**YOUR TASK**: Pictures are to be left out, and only the lines below starting at the one with "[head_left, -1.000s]" and ending at the one with "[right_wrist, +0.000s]" are to be reproduced, each exactly, both ends included.
* * * * * * *
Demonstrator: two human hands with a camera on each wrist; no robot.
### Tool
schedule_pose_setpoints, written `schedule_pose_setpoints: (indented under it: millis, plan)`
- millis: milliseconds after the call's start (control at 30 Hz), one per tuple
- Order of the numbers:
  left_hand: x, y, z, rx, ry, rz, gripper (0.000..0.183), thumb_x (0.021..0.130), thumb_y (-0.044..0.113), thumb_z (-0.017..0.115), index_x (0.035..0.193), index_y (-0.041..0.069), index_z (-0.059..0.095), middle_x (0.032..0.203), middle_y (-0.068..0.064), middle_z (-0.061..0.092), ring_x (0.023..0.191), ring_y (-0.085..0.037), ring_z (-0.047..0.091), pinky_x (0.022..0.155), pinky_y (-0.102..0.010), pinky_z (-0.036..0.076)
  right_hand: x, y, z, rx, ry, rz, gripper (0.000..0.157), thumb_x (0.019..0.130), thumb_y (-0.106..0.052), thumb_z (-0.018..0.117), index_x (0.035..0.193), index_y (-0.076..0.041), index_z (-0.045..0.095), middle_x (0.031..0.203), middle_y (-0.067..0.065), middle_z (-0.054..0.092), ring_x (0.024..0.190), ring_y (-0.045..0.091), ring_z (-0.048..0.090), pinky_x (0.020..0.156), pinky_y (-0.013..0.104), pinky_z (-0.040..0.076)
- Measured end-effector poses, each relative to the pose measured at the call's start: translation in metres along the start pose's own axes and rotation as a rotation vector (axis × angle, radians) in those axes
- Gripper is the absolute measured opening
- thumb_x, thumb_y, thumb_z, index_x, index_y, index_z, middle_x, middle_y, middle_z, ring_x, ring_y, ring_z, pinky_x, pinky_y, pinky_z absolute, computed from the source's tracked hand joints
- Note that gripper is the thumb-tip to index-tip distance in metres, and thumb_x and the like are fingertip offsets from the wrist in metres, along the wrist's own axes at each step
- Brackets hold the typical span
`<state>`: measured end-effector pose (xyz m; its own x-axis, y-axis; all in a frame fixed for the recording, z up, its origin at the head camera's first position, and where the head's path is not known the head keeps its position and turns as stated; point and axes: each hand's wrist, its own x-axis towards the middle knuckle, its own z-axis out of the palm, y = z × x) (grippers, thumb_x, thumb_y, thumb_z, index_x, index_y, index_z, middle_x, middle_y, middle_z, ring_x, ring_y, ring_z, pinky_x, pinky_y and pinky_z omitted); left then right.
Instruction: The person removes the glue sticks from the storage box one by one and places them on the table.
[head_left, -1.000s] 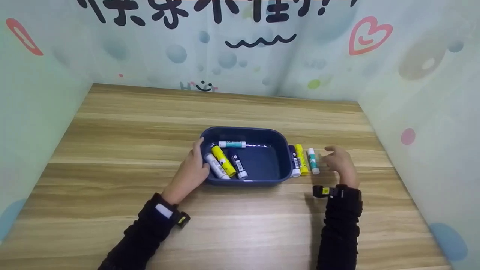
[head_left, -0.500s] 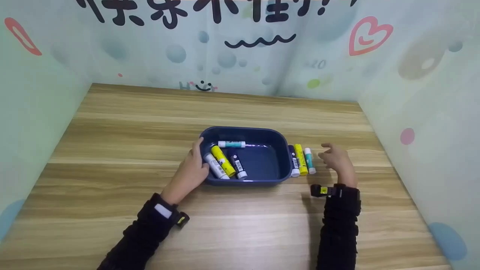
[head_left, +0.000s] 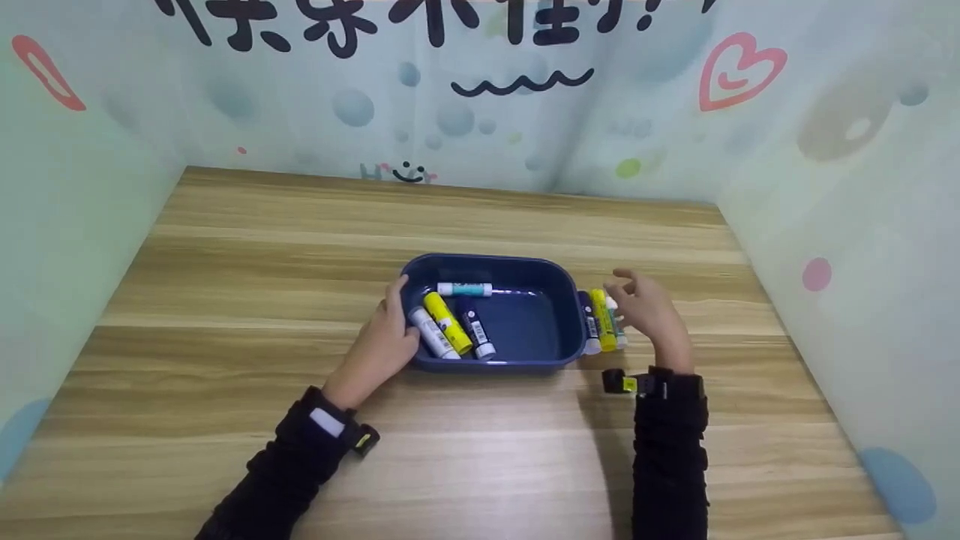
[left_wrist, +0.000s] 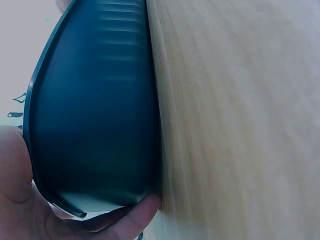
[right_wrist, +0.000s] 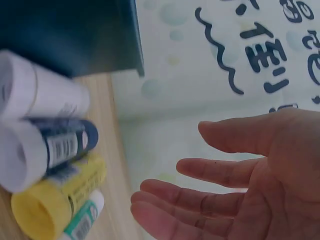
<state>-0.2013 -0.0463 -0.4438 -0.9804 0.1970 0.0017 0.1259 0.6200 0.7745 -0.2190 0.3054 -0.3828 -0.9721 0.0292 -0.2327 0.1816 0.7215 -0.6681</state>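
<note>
- The person's left hand [head_left: 386,341] grips the near-left corner of the dark blue, round-cornered plastic tray [head_left: 555,274]; in the left wrist view the thumb and a finger curl round the tray's rim [left_wrist: 37,185] and wall, bracing it on the light wooden table [head_left: 247,285].
- Inside the tray lie four glue sticks: a white and teal one [head_left: 464,289] along the far wall, and side by side a white one [head_left: 432,333], a yellow one [head_left: 447,322] and a dark navy one [head_left: 476,328].
- Three more sticks lie on the table just outside the tray's right wall: a dark navy stick [head_left: 589,324] against the wall, a yellow stick [head_left: 602,320] beside it, and a small teal and white stick [right_wrist: 84,219] outermost, partly hidden by the hand in the head view.
- The right hand [head_left: 645,313] hovers at that row with its fingers [right_wrist: 200,172] spread and loosely extended, holding nothing; whether a fingertip touches the teal stick cannot be told.
- Judged from this, the step in hand is the reach for a stick outside the tray.
- The next move would call for pinching the outermost stick without rolling its neighbours, then lifting it over the right wall while the left hand steadies the tray.
</note>
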Motion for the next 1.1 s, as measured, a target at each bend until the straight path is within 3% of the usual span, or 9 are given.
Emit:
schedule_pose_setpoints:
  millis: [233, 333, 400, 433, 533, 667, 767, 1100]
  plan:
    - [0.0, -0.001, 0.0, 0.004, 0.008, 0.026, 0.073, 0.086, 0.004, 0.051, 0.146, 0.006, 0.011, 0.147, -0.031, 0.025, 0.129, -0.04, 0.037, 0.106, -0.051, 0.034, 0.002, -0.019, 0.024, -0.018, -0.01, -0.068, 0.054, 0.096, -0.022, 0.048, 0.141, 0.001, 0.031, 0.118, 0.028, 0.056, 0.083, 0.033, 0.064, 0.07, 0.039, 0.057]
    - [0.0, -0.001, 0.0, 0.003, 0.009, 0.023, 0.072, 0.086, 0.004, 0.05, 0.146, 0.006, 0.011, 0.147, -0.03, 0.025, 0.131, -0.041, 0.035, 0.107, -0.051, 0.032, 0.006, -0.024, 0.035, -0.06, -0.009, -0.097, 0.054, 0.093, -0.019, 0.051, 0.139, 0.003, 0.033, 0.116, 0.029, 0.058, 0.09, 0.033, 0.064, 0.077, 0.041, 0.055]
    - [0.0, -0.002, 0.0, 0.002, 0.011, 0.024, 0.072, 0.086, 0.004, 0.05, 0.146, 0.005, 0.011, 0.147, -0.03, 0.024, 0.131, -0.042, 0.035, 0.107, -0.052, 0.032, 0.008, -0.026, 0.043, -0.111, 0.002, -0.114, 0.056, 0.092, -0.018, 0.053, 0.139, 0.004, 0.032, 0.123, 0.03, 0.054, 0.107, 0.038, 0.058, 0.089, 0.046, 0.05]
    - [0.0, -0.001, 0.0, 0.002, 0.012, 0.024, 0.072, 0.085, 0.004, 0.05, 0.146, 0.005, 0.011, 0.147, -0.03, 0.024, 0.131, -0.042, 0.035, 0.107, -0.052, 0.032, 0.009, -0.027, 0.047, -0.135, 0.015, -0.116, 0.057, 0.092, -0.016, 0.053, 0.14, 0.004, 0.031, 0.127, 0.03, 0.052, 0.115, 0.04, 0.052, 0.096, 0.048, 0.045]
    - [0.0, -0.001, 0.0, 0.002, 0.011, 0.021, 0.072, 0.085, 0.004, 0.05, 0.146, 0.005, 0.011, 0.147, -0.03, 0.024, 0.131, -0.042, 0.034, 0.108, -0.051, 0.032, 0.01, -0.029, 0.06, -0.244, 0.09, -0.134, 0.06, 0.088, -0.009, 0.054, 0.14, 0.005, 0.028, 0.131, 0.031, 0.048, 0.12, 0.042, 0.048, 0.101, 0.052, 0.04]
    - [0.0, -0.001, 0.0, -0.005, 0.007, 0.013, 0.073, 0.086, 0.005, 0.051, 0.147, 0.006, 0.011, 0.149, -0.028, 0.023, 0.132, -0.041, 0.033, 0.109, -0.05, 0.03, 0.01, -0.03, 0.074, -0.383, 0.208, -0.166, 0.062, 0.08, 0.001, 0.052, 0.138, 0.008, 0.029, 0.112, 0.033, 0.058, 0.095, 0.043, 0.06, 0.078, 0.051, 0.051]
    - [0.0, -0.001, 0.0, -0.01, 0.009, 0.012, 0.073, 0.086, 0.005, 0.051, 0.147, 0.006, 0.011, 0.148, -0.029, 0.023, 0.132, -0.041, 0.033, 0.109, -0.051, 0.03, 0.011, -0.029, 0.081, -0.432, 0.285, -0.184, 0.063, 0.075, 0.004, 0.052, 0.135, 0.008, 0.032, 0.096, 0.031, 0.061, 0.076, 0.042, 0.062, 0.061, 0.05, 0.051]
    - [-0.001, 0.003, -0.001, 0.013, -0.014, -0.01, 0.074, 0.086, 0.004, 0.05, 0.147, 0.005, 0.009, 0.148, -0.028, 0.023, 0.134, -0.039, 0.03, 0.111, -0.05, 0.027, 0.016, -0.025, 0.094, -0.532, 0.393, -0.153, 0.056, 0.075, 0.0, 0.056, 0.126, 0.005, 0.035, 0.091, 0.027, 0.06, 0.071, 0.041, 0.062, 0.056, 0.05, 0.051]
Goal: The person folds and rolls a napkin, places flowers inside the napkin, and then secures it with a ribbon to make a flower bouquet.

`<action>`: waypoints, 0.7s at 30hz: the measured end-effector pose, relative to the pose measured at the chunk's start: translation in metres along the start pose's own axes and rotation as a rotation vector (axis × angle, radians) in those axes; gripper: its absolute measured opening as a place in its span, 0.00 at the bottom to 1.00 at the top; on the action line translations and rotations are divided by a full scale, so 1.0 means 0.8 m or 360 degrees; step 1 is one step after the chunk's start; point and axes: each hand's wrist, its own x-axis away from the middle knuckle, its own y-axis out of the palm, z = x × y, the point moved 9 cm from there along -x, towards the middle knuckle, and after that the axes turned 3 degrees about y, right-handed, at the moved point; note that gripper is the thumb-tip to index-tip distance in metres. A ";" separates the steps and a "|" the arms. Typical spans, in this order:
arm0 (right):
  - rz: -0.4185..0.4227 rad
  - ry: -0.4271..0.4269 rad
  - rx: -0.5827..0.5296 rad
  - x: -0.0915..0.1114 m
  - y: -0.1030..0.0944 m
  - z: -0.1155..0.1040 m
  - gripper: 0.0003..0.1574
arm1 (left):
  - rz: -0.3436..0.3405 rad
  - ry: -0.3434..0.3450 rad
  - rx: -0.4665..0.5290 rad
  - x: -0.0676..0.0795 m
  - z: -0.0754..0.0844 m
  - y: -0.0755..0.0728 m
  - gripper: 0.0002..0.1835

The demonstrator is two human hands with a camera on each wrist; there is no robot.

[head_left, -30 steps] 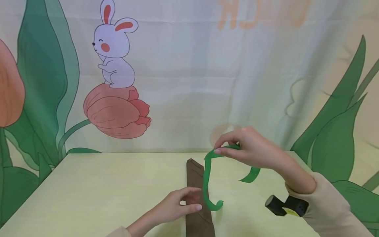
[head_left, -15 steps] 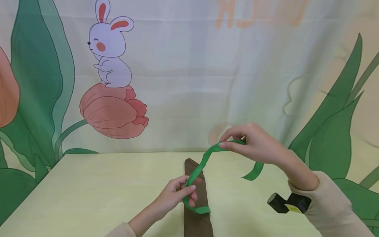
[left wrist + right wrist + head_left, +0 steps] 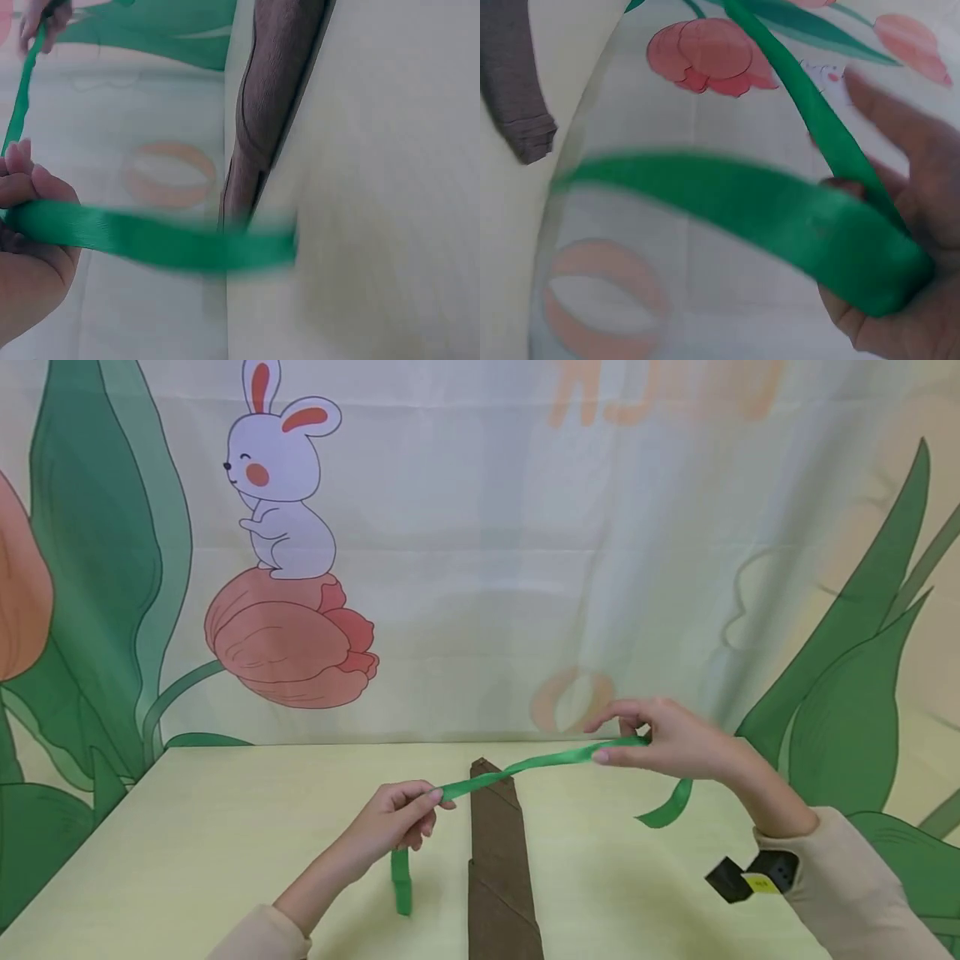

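A green ribbon (image 3: 551, 762) stretches between my two hands above the table, sloping up to the right. At its left part my left hand (image 3: 397, 814) pinches it between thumb and fingers, and a loose end (image 3: 172, 238) dangles below. My right hand (image 3: 671, 739) holds the other part, the ribbon running across the palm with the index finger lifted off it. From that hand the other tail (image 3: 697, 187) hangs in a curve. Under the ribbon lies a long brown strip (image 3: 498, 860), wrapped or folded and fabric-like, apart from both hands.
The pale yellow table (image 3: 247, 827) carries the brown strip down its middle. Behind its far edge hangs a printed backdrop (image 3: 465, 568) with a rabbit, tulips and leaves. A small black device (image 3: 757, 877) sits on my right wrist.
My left hand reached the hanging ribbon, took hold of it and moved left and up, drawing it nearly straight. The right hand shifted slightly right, still holding it.
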 end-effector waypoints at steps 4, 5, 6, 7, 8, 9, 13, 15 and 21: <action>-0.0160 -0.0008 -0.0118 0.002 0.026 0.025 0.23 | 0.0023 -0.0085 -0.0106 -0.003 -0.009 -0.020 0.18; -0.0193 -0.0007 -0.0149 0.003 0.032 0.031 0.21 | 0.0028 -0.0099 -0.0127 -0.003 -0.012 -0.025 0.18; -0.0223 -0.0003 -0.0187 0.002 0.038 0.036 0.18 | 0.0029 -0.0111 -0.0148 -0.004 -0.014 -0.029 0.18; -0.0235 0.0002 -0.0214 0.002 0.042 0.041 0.15 | 0.0027 -0.0122 -0.0165 -0.006 -0.017 -0.032 0.18; -0.0239 -0.0001 -0.0225 0.001 0.045 0.046 0.12 | 0.0023 -0.0128 -0.0187 -0.008 -0.019 -0.036 0.19; -0.0242 0.0017 -0.0248 0.000 0.048 0.052 0.10 | 0.0018 -0.0129 -0.0208 -0.010 -0.021 -0.039 0.19; -0.0232 0.0164 -0.0376 -0.006 0.058 0.085 0.11 | 0.0037 -0.0155 -0.0254 -0.017 -0.030 -0.055 0.18; -0.0223 0.0261 -0.0456 -0.010 0.065 0.105 0.13 | 0.0077 -0.0169 -0.0272 -0.021 -0.034 -0.064 0.17; -0.0099 0.0566 -0.0773 -0.029 0.093 0.162 0.15 | 0.0303 -0.0272 -0.0342 -0.046 -0.059 -0.095 0.14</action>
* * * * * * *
**SOLUTION TO THE PROBLEM**:
[head_left, -1.000s] 
[head_left, -0.500s] 
[head_left, +0.000s] 
[left_wrist, +0.000s] 
[right_wrist, +0.000s] 

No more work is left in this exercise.